- [Assigned task] Of all the lines in the material, how many carry the string "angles"? Respond with the number by itself.

- [Recorded information]
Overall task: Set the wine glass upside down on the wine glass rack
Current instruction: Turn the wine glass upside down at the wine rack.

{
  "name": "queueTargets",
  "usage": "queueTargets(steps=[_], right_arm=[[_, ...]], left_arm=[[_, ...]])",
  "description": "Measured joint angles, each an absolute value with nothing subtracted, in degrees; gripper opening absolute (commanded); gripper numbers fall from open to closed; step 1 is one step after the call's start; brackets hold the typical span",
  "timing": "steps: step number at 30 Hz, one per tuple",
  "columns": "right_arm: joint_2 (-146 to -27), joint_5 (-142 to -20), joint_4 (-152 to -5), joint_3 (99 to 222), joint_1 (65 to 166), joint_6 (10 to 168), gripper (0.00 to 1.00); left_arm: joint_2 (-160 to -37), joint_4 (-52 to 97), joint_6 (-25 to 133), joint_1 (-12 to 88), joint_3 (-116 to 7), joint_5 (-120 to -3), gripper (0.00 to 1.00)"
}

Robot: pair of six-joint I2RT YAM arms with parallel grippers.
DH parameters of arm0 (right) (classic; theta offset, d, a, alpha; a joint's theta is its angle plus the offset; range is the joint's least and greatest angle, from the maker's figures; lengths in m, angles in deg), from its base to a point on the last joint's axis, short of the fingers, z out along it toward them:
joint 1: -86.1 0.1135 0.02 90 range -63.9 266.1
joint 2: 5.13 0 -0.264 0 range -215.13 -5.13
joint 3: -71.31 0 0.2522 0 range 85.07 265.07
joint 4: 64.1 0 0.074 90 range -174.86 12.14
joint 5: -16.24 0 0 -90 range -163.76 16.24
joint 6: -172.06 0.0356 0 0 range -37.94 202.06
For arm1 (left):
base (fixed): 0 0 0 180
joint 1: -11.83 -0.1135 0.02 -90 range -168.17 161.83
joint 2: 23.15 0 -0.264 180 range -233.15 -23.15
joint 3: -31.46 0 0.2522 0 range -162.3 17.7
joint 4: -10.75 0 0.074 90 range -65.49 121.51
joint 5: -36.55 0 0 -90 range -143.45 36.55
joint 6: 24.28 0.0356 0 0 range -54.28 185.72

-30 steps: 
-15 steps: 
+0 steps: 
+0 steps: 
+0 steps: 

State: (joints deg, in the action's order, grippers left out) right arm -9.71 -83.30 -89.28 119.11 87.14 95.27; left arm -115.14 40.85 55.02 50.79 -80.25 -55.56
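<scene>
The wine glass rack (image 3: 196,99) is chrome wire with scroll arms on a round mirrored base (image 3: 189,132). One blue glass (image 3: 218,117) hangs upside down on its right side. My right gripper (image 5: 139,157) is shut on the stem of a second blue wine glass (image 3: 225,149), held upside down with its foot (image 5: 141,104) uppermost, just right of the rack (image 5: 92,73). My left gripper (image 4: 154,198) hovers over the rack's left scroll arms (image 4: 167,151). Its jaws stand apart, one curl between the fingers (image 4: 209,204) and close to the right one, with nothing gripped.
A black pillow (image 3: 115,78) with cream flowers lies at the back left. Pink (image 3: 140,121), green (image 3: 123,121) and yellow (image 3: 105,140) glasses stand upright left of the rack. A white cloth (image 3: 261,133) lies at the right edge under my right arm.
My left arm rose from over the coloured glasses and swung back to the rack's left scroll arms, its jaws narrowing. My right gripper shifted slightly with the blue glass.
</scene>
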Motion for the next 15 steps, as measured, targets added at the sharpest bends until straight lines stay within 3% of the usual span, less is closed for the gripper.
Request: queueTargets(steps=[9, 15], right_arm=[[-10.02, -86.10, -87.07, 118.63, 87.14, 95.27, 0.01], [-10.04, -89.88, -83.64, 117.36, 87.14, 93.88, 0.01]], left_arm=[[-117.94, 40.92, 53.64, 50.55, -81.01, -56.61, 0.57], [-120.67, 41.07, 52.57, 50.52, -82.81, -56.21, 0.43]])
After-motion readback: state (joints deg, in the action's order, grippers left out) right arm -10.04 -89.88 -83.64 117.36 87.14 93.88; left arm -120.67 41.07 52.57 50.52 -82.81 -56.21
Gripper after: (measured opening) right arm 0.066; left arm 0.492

- [Problem solution] 2